Sharma A, Fudim M, Greene SJ, et al. Provider evaluation for selection of evidence-based therapies to reduce cardiovascular complications in patients with type 2 diabetes mellitus study: primary results of the PREFER-DM Study. Presented at the 2021 American Heart Association Scientific Sessions, Virtual, November 13, 2021. Abstract 228.

GLP-1 RA class reduces risk of atrial fibrillation. Researchers from Louisiana State University in Shreveport hypothesized that GLP-1 RAs and DPP-4 inhibitors may have a protective effect in atrial fibrillation (AF), but data have been limited. Using the FAERS database (FDA Adverse Event Reporting System), they identified 159,901 and 44,072 AEs reported on the GLP-1 RA and DPP-4 inhibitor groups, respectively. Reporting of AF was significantly lower for GLP-1 RA compared to all other drugs in FAERS (reporting odds ratio [ROR] 0.56; 95% CI 0.49-0.63). In this data set, AF was significantly higher in DPP-4 inhibitor therapies (ROR 2.02; 95% CI 1.76-2.33). Saxagliptin had the highest AF reporting (ROR 2.67; 95% CI 2.00-3.57), followed by linagliptin (ROR 1.87; 95% CI 1.41-2.47) among the DPP-4 inhibitors (FIGURE). The findings, the authors said, “complements the existing evidence and alludes to the protective role of GLP-1 RA against AF.” They said larger prospective clinical data would be needed to validate the results.

FIGURE, American Heart Association

FIGURE, American Heart Association

Reference

Thotamgari SR, Sheth A, Dominic P. A real-world disproportionality analysis of atrial fibrillation adverse events for glucagon-like peptide 1 receptor agonists and Dipeptidyl Peptidase-4 Inhibitors. Presented at the 2021 American Heart Association Scientific Sessions, Virtual, November 13, 2021. Abstract 231.

Diabetes reduces potency of BP medications. Does having diabetes affect how well blood pressure (BP) medication works? That was the question investigators asked in TRIUMPH (TRIple pill vs Usual care Management for Patients with mild-to-moderate Hypertension). This study randomized 700 patients in Sri Lanka to take either a polypill that combined temisartan 20 mg, amlodipine 2.5 mg, and chlorthalidone 12.5 mg, or receive standard care. The study compared BP reduction and the share of time patients spent below 140/90 mmHg over a 24-week period.

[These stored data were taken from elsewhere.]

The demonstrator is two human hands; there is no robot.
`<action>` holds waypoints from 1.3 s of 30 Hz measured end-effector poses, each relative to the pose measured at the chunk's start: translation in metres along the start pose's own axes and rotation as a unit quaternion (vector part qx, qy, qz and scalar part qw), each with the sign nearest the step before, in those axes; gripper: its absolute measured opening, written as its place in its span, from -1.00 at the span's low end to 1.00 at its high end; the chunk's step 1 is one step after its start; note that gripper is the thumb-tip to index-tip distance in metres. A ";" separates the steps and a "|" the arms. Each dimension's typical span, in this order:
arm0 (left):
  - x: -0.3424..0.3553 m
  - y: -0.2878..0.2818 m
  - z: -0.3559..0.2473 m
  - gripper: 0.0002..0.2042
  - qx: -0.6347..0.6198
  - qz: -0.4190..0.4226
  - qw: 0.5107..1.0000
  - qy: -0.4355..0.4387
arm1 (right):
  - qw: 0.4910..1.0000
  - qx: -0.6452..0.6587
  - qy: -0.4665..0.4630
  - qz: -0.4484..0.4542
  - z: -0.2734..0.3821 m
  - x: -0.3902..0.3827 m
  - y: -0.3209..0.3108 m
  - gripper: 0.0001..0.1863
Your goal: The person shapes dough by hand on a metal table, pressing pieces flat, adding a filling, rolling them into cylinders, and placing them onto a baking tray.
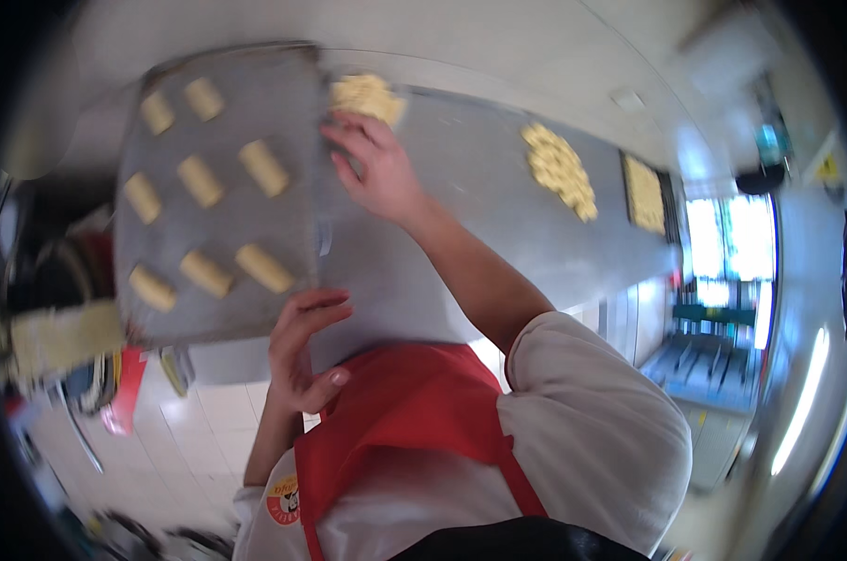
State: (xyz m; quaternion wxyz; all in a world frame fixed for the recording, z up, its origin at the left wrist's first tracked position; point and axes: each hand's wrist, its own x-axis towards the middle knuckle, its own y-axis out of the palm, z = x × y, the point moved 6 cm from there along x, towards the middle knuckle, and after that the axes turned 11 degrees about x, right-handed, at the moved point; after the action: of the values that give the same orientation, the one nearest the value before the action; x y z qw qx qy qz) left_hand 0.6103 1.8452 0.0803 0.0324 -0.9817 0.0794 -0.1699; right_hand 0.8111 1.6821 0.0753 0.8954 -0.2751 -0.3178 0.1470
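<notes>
Closest to my lens is the red apron (386, 402), and out on the left I've got the tray (175, 234) with eight pale rolls (201, 180) in three rows, the left hand (300, 351) by its near right corner, half open, thumb apart, nothing in it that I can see. Next along, over the table (461, 168), the right hand (381, 168) is at the yellow heap (367, 92), fingers loosely bent and blurred, whether gripping a piece I can't tell; farther right lie a second heap (560, 171) and a dark-rimmed pan (667, 201).
</notes>
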 end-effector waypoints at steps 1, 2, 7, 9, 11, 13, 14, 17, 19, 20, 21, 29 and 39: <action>0.004 0.017 0.006 -0.34 -0.007 0.009 1.000 -0.007 | 0.998 -0.035 0.044 -0.023 -0.028 -0.043 -0.030 -0.54; 0.011 0.038 0.011 -0.34 -0.015 0.032 0.999 -0.007 | 0.993 -0.066 0.084 -0.043 -0.065 -0.093 -0.064 -0.53; 0.054 0.142 0.031 -0.37 0.010 0.125 0.992 0.002 | 0.896 -0.304 0.314 -0.079 -0.238 -0.284 -0.246 -0.40; 0.075 0.188 0.033 -0.39 0.026 0.139 0.990 -0.009 | 0.874 -0.344 0.341 -0.028 -0.278 -0.292 -0.288 -0.41; 0.093 0.229 0.035 -0.39 0.035 0.168 0.985 -0.029 | 0.858 -0.364 0.356 0.072 -0.309 -0.293 -0.311 -0.45; 0.108 0.273 0.041 -0.35 0.028 0.198 0.979 -0.050 | 0.852 -0.362 0.354 0.136 -0.331 -0.292 -0.323 -0.47; 0.117 0.292 0.043 -0.39 0.029 0.199 0.979 -0.042 | 0.847 -0.364 0.348 0.169 -0.336 -0.289 -0.328 -0.48; 0.129 0.340 0.062 -0.49 0.017 0.178 0.982 -0.068 | 0.912 -0.294 0.283 0.047 -0.298 -0.275 -0.349 -0.67; 0.128 0.365 0.085 -0.57 -0.017 0.120 0.982 -0.143 | 0.949 -0.176 0.258 -0.038 -0.235 -0.264 -0.360 -0.69; 0.133 0.378 0.090 -0.63 -0.061 0.051 0.975 -0.209 | 0.960 -0.091 0.256 -0.070 -0.194 -0.268 -0.359 -0.69; 0.136 0.395 0.091 -0.66 -0.104 -0.015 0.956 -0.273 | 0.970 -0.038 0.221 -0.089 -0.152 -0.272 -0.352 -0.68; 0.088 0.394 0.080 -0.41 0.151 -0.049 0.973 -0.170 | 0.772 0.368 0.370 -0.363 -0.068 -0.350 -0.220 -0.84; -0.024 0.249 0.160 -0.46 -0.222 -0.154 0.889 -0.370 | 0.938 0.196 0.225 -0.176 0.085 -0.233 -0.320 -0.56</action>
State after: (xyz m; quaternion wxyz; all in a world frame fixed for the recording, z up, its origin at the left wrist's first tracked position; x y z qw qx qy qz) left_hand 0.6059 1.6101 -0.1005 -0.1855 -0.9551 -0.0549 0.2244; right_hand 0.6083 1.3560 0.2037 0.9913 -0.0593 -0.1160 -0.0192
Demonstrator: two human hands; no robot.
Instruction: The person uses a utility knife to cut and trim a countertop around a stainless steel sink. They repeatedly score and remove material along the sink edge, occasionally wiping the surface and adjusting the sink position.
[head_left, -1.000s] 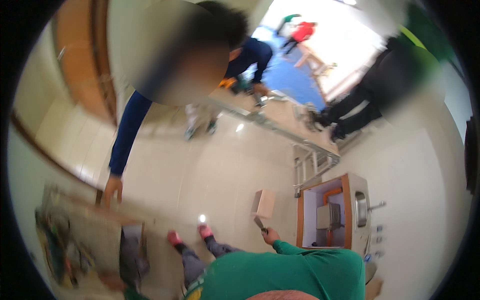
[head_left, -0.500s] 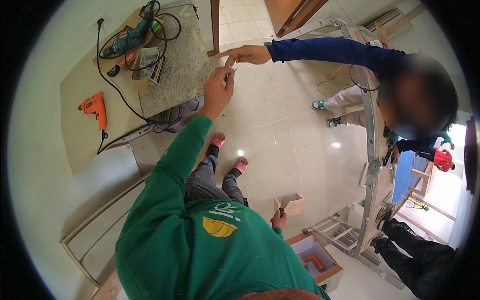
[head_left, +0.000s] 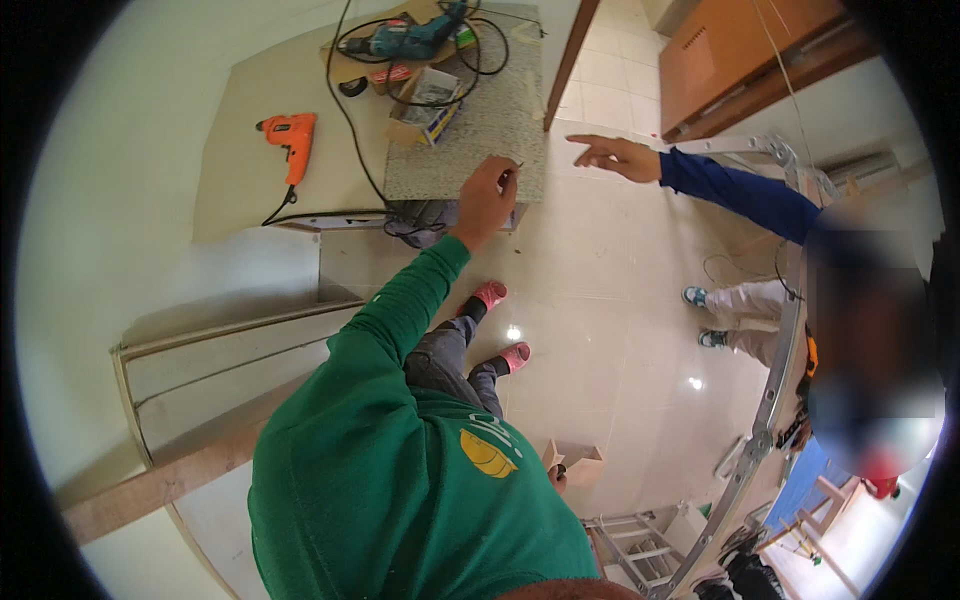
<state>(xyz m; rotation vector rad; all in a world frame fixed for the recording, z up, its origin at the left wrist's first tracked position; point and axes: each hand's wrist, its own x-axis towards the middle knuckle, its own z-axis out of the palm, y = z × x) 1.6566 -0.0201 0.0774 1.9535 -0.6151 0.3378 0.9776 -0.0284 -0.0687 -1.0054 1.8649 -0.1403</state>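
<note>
My left hand (head_left: 487, 203) is raised just beyond the near edge of the speckled grey stone slab (head_left: 500, 130). Its fingertips pinch a small thin piece (head_left: 520, 165), too small to name. Lower down, my right hand (head_left: 557, 480) is partly hidden by my green sweatshirt. It is closed on a dark-handled tool (head_left: 562, 468), whose blade cannot be made out now. Beside it is a small open wooden box (head_left: 585, 463). Across from my left hand, another person's hand (head_left: 615, 158) in a blue sleeve points toward it, apart from it.
An orange drill (head_left: 290, 135) lies on the beige tabletop (head_left: 235, 170). A teal power tool (head_left: 405, 42), looped black cord (head_left: 355, 140) and an open small carton (head_left: 425, 110) are beyond. A metal ladder frame (head_left: 765, 420) stands at right, near the other person. Wooden doors (head_left: 735, 50) stand at the back.
My view has shifted left, so the table sits farther right. My left hand and the other person's hand, close together before, are now farther apart. The tool's grey blade, visible earlier, is no longer distinct.
</note>
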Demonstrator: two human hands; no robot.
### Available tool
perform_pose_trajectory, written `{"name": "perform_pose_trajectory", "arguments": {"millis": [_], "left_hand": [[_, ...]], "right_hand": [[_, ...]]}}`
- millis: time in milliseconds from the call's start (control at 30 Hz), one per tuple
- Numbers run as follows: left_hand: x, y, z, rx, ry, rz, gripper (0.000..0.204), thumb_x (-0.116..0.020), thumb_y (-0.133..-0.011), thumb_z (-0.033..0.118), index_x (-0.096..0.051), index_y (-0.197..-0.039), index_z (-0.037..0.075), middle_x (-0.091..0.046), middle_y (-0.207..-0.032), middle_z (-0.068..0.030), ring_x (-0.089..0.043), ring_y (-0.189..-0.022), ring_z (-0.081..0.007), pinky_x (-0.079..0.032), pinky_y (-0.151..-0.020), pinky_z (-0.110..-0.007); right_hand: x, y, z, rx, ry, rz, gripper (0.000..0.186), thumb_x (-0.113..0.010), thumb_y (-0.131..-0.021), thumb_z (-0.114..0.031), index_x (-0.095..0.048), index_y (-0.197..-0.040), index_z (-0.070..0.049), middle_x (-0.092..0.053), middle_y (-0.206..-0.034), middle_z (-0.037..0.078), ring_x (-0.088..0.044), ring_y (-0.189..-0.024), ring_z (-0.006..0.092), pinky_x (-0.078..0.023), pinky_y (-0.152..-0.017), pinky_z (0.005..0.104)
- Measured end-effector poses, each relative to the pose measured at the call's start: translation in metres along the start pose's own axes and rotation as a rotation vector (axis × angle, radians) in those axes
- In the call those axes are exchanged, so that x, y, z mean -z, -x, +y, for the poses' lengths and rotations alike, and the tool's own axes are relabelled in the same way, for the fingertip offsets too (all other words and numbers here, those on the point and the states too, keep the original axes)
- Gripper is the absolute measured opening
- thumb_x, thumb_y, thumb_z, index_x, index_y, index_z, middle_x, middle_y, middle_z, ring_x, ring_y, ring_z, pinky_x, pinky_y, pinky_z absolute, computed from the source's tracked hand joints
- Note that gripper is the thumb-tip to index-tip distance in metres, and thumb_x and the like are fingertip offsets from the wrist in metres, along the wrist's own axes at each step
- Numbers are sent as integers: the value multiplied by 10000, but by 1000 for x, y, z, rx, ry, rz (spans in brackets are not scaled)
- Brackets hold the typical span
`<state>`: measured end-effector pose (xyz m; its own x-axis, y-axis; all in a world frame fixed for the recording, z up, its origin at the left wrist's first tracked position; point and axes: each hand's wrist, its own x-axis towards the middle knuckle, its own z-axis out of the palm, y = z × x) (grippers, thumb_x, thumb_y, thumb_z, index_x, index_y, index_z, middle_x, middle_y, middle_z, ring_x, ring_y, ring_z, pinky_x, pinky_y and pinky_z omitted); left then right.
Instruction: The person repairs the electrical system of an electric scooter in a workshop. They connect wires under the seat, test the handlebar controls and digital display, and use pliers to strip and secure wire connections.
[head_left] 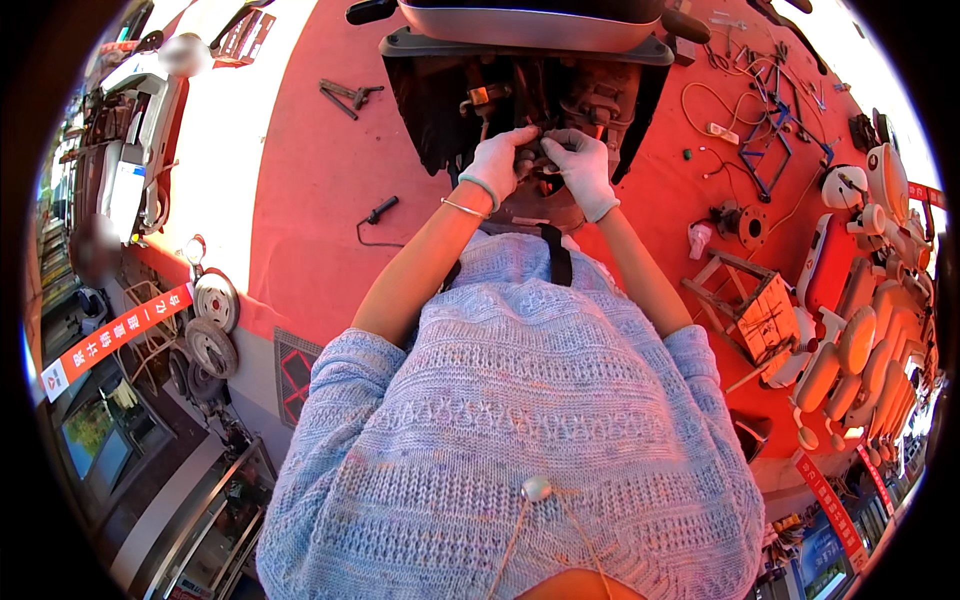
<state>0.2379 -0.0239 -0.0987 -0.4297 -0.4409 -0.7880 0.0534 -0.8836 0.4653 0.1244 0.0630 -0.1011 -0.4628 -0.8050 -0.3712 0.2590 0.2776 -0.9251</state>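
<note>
Both my hands wear pale gloves and meet at the opened-up front of a dark vehicle (pixel 425 110), under its silver-edged top panel (pixel 540 32). My left hand (pixel 497 163) has its fingers pinched together, pointing inward. Close beside it, my right hand (pixel 581 168) is closed in a similar pinch. Between the fingertips is something small and dark that I cannot make out. Around the hands are wires and brackets, with an orange-marked metal part (pixel 488 95) just above my left hand. Shadow hides much of the inside.
On the red floor at left lie a metal bracket (pixel 350 97) and a black-handled tool with a cord (pixel 380 210). A wooden stool (pixel 765 315) stands at right, near a row of seats (pixel 860 340). Blue metal frames (pixel 770 150) and loose cables lie at upper right. Wheels (pixel 212 345) lean at left.
</note>
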Motion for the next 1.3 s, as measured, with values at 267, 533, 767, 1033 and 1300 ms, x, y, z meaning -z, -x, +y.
{"name": "perform_pose_trajectory", "arguments": {"millis": [267,533,767,1033,1300], "left_hand": [[-1,1,1,47,23,-48,87,-582,-876,169,-616,-854,92,-581,-704,4,-489,-558,-101,-368,-459,-207],[1,3,2,26,-9,-52,98,-575,-874,181,-625,-880,97,-612,-753,-5,-556,-623,-117,-394,-508,-229],[3,10,0,-105,-120,0,183,-624,-856,234,-642,-934,69,-625,-792,-24,-565,-581,-131,-445,-512,-272],[0,28,18,-112,-394,-26,240,-668,-835,253,-619,-819,19,-590,-634,-37,-523,-469,-102,-398,-425,-230],[-1,15,5,-276,-574,85,276,-671,-818,267,-610,-793,-1,-582,-611,-57,-543,-475,-128,-418,-402,-246]], "right_hand": [[-7,-5,9,34,81,148,215,-644,-807,-159,-637,-913,28,-660,-766,71,-618,-653,106,-499,-589,247],[-5,-7,9,111,157,73,198,-629,-800,-162,-630,-875,21,-653,-720,59,-612,-640,101,-490,-592,248],[-22,-3,-9,151,395,146,187,-622,-755,-155,-622,-835,13,-639,-706,121,-626,-658,179,-485,-630,293],[-24,4,12,257,439,225,150,-640,-759,-150,-620,-814,-12,-637,-705,109,-628,-656,207,-488,-630,315],[-23,4,5,281,491,235,154,-632,-759,-161,-601,-775,-10,-622,-659,104,-614,-616,228,-481,-609,329]]}}
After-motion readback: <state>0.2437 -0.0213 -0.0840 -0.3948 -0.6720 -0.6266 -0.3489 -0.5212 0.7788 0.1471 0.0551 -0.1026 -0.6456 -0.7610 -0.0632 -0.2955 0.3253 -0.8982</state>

The group included 58% women, 31% with diabetes, and had an average age of 56 years. Diabetes was a negative predictor of the amount of time patients spent at the BP target (odds ratio 0.18, 95% CI 0.10-0.31, P < .001). BP reduction at 24 weeks was reduced in people with diabetes compared to those without the disease on the triple pill (25/11 vs 31/15 mmHg, P ≤ .01), and among those receiving standard care, (17/7 vs 22/11 mmHg, P ≤ .01). People with diabetes also spent less time at the target BP than those without diabetes, in both the triple pill group (44% vs 73%) and the usual care group, (27% vs 51); both P < .001). Despite the challenges seen among people with diabetes, the triple pill still offered benefit, however. “While both drug regimens were associated with reduced potency in the presence of [diabetes], the triple pill achieved greater BP reduction compared to usual care in mild to moderate hypertension.”

Reference

Gnanethiran S, Salam A, de Silva A, Schutte A, Patel A, Rodgers A. Reduced potency of blood pressure lowering drugs in the presence of diabetes mellitus—results from the TRIUMPH randomized controlled trial. Presented at the 2021 American Heart Association Scientific Sessions, Virtual, November 13, 2021. Abstract P2002.